About haemophilia

Haemophilia is a genetic disorder that impairs the blood’s ability to clot, leading to excessive bleeding from even minor injuries.

About haemophilia

Haemophilia is a hereditary bleeding disorder affecting approximately 1 in every 10,000 people1. People with haemophilia have either decreased, defective or absent production of blood clotting proteins. Bleeds often occur in the joints, particularly knees and ankles but they can also occur in the muscles, soft tissues, gastrointestinal tract and even the brain.

Trauma, major surgery, tooth extractions or other minor surgical operations require medical intervention to manage the associated bleeding. Without treatment bleeds are painful, can cause lasting damages and lead to impaired mobility.

There are two types of haemophilia: haemophilia A and haemophilia B. People with haemophilia A have issues with the production of the blood clotting factor VIII. Those with haemophilia B have similar deficiencies with clotting factor IX.

Haemophilia is characterised as “severe” when the activity of the affected clotting factor is less than 1% of normal. Severe Haemophilia is often associated with spontaneous bleeding, not caused by injury. Haemophilia is moderate when clotting factor activity is between 1% and 5% of normal and “mild” when the relevant clotting factor activity is greater than 5%, but less than normal.

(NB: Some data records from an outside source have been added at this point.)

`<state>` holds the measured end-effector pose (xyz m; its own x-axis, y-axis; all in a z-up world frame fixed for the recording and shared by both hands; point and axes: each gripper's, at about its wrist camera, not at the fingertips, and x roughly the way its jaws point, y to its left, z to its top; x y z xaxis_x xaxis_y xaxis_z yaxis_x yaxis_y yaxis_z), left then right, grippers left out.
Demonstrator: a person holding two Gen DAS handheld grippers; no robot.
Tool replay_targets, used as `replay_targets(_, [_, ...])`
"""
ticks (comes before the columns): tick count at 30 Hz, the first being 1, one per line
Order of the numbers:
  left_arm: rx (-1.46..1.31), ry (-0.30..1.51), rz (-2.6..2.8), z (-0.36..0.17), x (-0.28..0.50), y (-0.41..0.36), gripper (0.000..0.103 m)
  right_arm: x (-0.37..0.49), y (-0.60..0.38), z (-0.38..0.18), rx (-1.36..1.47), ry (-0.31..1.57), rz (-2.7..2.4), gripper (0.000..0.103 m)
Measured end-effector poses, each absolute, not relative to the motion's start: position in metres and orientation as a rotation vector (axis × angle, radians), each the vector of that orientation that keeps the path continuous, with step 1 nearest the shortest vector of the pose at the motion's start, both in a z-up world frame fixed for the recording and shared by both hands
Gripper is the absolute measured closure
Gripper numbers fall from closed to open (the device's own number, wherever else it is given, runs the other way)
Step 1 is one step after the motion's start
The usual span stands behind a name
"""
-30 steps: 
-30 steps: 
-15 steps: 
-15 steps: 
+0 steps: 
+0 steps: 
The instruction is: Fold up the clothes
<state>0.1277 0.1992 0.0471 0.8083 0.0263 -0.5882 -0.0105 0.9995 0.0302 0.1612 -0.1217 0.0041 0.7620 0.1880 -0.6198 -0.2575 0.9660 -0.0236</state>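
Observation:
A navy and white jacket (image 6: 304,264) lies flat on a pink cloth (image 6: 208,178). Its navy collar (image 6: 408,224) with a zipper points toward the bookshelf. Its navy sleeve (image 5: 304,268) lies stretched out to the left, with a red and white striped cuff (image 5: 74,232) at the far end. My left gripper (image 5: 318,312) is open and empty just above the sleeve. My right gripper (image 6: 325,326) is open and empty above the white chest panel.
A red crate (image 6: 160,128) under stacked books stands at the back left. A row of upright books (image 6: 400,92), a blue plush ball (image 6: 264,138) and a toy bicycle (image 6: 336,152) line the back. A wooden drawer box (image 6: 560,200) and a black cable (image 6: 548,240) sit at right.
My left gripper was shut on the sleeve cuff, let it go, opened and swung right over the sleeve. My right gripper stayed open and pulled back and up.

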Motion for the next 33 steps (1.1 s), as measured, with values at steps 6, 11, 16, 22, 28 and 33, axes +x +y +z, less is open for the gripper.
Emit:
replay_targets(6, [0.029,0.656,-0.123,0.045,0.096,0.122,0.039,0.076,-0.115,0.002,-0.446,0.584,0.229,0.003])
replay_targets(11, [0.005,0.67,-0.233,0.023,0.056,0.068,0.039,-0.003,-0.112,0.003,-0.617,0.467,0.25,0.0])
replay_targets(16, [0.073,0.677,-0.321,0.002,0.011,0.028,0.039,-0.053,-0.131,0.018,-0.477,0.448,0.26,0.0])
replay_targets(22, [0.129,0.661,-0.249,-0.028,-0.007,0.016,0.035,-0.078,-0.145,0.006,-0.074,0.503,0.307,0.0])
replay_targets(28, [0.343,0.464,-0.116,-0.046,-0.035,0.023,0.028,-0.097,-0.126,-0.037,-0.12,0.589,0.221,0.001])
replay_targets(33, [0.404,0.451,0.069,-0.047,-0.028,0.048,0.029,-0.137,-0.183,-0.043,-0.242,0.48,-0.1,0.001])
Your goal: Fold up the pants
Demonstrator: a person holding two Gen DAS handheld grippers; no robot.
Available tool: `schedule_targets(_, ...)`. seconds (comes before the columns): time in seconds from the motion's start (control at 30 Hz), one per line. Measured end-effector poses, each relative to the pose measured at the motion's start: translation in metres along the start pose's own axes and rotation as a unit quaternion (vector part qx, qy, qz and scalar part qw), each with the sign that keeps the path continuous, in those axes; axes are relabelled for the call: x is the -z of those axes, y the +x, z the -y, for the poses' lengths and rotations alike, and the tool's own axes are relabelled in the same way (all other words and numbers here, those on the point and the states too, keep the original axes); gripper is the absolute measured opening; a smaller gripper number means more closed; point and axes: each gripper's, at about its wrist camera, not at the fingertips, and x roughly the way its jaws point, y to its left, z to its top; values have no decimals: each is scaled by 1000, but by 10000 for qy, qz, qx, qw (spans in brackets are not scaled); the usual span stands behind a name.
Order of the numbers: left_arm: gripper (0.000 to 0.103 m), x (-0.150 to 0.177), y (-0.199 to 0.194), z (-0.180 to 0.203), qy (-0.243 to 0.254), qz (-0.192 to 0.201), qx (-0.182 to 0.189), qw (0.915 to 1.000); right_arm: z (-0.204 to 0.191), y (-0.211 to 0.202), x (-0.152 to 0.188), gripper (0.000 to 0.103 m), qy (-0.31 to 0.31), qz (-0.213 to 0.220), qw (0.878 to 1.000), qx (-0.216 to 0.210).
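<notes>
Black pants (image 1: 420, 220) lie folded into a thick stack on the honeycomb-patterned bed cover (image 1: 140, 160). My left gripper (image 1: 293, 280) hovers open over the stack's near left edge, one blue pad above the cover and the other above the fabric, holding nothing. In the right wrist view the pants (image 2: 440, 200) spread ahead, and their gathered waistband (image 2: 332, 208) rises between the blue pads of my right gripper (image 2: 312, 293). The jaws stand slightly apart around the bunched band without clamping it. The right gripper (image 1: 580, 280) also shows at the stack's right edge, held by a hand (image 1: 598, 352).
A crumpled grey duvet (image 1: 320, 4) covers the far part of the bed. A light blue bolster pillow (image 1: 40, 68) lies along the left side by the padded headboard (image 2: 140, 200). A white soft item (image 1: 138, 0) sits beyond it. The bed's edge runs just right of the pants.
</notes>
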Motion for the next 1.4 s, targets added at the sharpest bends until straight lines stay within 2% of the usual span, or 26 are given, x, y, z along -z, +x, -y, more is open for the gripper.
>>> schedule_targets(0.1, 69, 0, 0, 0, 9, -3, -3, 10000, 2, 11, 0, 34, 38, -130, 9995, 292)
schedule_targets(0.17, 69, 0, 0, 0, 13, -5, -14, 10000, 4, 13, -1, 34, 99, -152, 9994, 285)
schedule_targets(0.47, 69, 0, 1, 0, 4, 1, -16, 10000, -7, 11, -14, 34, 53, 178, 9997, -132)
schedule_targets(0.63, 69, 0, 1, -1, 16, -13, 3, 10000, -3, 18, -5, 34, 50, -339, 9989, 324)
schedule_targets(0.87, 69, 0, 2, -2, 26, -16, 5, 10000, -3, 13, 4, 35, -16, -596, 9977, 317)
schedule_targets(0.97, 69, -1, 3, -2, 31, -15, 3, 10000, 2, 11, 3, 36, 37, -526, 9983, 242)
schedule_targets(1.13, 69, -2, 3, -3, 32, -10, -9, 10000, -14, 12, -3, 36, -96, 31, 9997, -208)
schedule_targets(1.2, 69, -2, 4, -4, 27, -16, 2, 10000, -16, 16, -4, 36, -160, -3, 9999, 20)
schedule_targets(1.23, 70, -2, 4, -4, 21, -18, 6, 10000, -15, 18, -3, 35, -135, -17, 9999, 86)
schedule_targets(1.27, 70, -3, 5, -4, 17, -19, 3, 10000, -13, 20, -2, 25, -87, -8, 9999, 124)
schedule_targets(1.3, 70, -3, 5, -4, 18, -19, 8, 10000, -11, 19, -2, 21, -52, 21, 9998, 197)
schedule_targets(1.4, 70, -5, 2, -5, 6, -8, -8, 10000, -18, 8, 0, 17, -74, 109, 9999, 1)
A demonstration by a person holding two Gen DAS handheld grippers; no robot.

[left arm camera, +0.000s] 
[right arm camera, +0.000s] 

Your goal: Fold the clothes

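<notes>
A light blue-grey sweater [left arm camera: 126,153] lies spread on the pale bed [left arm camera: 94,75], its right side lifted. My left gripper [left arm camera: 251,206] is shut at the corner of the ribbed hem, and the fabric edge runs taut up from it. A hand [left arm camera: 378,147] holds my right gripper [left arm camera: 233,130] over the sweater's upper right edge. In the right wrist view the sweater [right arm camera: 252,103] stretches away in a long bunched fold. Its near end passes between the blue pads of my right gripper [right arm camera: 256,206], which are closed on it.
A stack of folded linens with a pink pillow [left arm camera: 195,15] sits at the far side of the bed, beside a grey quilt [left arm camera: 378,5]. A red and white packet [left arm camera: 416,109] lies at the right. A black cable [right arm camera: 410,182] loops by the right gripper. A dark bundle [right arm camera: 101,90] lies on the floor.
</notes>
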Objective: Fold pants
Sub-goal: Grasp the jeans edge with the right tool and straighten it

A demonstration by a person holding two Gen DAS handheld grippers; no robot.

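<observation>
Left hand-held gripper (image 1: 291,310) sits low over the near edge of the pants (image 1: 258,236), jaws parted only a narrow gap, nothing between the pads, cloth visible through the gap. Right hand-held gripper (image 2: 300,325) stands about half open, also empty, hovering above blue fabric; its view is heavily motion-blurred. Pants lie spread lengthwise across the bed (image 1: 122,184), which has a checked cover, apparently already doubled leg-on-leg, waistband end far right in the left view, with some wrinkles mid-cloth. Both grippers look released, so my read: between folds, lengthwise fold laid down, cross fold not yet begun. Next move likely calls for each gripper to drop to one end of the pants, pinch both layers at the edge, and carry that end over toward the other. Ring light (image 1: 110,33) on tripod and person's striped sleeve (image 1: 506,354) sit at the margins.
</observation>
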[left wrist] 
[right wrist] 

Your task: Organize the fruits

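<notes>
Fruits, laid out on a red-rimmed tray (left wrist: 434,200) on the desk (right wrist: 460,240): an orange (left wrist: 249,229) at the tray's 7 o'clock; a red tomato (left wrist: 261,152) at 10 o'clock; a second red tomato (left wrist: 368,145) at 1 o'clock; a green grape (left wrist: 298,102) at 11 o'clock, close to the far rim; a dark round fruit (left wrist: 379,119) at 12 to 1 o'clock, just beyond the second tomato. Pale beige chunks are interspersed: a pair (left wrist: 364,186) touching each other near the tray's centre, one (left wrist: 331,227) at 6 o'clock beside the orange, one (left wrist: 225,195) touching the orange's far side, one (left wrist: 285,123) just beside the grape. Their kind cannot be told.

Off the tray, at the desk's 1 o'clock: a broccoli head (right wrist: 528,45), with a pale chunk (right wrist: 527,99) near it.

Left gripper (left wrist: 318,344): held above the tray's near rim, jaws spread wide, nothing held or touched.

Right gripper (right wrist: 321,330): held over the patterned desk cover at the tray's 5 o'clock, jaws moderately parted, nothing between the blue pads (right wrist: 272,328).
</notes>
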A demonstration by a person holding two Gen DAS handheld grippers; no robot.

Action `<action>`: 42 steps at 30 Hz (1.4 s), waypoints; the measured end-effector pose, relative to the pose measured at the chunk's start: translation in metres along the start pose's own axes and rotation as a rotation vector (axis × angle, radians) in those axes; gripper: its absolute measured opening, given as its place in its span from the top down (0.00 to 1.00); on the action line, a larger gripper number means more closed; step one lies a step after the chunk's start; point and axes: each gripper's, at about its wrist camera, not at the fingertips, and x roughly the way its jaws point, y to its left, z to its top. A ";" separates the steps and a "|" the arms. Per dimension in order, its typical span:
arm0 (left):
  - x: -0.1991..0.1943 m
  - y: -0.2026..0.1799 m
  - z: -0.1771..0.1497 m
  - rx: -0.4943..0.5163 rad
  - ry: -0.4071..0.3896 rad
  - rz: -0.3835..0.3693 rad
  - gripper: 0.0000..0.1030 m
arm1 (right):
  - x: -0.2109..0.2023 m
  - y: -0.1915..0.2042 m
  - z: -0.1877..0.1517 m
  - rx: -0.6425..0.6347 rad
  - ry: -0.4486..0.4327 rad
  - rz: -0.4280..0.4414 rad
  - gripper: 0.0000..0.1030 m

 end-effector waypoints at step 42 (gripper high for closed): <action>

An estimated 400,000 men have haemophilia A or B but only 25% of them have a confirmed diagnosis and access to adequate care, according to the World Federation of Hemophilia2. Around 80% of people with haemophilia and allied bleeding disorders live in the developing world3 and approximately 50% have severe haemophilia which typically requires treatment several times per month.

Acquired haemophilia

Acquired haemophilia is a spontaneous development of inhibitors which affect a person’s FVIII clotting factor. Acquired haemophilia affects about one in one million people. The underlying cause of inhibitor development is usually unknown but may occur in relation to pregnancy, autoimmune disease, the use of certain medications or cancer. Patients with acquired haemophilia may initially go to the hospital as a result of a severe spontaneous bleeding episode which will not typically respond to treatment with FVIII.

Treatment

Haemophilia A and B can be treated by substituting the missing clotting factor by intravenous injection, either when bleeding occurs or through a planned course of treatment. The replacement clotting factors have typically been obtained from human plasma or from recombinant technology in a laboratory.

Complications

One of the most feared complications in the treatment of haemophilia is the development of ‘inhibitors’. Inhibitors are antibodies to FVIII or FIX that can develop in people with haemophilia following replacement therapy for the missing coagulation factor.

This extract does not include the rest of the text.